EXERCISE OBJECTIVE: Please print only the top portion of the entries below, ending with the line that contains "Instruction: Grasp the", exactly as written.

RECORD SET:
▬▬▬▬▬▬▬▬▬▬
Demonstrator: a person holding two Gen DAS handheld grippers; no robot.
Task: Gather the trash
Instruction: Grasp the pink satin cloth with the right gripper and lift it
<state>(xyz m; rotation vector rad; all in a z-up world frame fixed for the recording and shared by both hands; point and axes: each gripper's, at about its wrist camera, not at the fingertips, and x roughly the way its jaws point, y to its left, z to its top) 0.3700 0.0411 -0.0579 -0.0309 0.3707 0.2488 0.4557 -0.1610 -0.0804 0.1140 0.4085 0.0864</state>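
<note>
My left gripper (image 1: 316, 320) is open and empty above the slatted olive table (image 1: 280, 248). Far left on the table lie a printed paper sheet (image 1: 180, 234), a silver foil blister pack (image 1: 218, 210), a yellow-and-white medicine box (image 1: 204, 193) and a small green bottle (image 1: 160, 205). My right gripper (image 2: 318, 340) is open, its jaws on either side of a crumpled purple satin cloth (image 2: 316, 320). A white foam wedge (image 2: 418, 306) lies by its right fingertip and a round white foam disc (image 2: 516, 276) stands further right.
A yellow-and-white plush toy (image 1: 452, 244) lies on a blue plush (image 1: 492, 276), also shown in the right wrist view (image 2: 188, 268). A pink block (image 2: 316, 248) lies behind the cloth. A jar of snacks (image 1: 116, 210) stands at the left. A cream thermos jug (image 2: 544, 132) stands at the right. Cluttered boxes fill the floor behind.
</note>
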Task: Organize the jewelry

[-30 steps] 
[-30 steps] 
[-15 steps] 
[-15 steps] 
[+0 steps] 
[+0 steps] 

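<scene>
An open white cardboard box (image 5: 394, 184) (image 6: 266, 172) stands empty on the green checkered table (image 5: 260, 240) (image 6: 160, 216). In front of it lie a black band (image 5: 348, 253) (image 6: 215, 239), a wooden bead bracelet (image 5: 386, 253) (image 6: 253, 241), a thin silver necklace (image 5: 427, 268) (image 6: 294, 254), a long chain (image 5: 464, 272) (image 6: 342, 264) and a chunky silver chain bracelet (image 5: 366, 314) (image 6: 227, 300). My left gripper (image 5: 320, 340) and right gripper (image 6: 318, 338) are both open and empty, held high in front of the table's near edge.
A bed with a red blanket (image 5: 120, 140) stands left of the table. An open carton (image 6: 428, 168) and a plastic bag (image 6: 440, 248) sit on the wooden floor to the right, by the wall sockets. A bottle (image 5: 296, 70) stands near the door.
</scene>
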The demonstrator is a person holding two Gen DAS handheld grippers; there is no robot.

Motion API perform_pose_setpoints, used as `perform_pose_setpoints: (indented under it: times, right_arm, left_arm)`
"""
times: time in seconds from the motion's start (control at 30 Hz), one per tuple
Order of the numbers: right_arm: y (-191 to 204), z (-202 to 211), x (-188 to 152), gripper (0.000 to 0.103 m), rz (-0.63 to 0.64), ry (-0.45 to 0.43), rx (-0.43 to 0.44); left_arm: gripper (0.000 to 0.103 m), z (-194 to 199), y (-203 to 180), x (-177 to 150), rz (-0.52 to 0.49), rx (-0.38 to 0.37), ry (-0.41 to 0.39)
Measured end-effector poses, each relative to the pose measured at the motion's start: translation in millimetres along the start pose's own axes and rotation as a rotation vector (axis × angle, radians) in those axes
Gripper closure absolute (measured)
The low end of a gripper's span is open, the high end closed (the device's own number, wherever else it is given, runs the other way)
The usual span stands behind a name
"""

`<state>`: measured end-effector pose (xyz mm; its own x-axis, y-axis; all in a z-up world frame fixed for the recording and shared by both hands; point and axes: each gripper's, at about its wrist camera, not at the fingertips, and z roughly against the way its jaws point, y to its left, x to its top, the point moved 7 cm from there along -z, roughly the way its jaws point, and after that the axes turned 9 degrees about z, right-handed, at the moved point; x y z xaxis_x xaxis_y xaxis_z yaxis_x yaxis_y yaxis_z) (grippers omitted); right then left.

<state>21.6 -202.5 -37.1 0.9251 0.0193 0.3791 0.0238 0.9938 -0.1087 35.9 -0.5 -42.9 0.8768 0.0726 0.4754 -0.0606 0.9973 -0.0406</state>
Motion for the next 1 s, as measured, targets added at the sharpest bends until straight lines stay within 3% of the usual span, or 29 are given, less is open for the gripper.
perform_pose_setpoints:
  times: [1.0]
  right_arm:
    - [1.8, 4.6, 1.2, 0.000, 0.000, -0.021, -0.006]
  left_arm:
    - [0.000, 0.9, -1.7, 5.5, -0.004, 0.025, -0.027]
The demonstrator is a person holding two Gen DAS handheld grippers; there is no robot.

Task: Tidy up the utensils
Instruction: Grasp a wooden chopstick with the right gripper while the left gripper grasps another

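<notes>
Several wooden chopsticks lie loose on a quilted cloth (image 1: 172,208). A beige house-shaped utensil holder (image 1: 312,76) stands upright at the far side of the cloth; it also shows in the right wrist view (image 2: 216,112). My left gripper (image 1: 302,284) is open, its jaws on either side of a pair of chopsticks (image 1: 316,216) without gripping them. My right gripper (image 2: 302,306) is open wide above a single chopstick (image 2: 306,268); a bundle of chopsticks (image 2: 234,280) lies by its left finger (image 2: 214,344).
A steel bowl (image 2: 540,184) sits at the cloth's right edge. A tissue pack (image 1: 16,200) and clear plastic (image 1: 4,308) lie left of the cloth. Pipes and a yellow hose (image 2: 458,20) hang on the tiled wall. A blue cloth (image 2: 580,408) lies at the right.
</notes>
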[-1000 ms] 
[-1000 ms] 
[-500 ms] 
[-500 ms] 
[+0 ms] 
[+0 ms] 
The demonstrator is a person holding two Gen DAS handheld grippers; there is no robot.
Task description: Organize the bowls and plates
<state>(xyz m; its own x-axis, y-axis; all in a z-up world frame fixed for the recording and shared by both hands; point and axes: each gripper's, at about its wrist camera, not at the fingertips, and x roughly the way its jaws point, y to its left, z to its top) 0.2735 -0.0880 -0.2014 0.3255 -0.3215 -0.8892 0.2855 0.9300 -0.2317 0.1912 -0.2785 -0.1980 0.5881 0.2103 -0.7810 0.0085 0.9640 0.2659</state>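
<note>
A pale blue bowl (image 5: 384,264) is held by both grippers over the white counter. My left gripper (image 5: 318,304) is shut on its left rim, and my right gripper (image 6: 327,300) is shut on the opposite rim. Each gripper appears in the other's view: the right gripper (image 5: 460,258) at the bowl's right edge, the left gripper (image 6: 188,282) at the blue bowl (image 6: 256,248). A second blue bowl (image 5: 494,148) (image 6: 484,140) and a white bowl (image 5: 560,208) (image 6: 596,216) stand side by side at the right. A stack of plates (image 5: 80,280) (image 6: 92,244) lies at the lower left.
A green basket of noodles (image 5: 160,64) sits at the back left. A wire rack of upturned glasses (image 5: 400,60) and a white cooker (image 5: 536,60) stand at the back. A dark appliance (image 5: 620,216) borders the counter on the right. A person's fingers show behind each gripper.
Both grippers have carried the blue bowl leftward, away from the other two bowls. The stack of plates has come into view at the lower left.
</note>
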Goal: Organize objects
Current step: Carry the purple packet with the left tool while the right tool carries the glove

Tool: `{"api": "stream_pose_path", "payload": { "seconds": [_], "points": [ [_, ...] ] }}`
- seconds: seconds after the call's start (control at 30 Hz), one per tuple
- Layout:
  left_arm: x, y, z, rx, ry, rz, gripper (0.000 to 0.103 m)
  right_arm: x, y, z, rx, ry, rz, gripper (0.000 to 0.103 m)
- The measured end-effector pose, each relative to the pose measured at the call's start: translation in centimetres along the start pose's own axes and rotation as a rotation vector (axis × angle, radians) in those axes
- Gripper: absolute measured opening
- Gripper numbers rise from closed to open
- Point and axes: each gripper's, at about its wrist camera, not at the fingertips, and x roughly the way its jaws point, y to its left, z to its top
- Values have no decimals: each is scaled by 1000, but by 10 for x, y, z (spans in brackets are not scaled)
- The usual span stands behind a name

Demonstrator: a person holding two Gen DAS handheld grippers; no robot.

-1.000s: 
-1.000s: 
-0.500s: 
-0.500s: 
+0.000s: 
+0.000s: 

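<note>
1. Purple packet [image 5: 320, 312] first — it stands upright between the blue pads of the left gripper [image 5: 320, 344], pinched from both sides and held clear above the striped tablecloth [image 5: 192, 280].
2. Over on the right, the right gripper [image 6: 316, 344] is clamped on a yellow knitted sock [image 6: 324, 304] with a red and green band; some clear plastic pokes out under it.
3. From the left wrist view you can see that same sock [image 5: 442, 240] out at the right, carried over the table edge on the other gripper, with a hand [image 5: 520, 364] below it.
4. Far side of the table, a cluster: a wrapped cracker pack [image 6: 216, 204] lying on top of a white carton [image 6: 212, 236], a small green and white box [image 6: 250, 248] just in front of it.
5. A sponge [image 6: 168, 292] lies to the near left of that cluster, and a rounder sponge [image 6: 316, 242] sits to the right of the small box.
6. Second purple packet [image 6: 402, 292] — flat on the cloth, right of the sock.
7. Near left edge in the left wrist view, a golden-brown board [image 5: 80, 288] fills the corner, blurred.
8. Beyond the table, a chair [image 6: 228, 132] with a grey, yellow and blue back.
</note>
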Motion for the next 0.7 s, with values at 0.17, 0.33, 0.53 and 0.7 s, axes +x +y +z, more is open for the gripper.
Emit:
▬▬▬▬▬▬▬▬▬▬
ANSWER SECTION:
Demonstrator: a person holding two Gen DAS handheld grippers; no robot.
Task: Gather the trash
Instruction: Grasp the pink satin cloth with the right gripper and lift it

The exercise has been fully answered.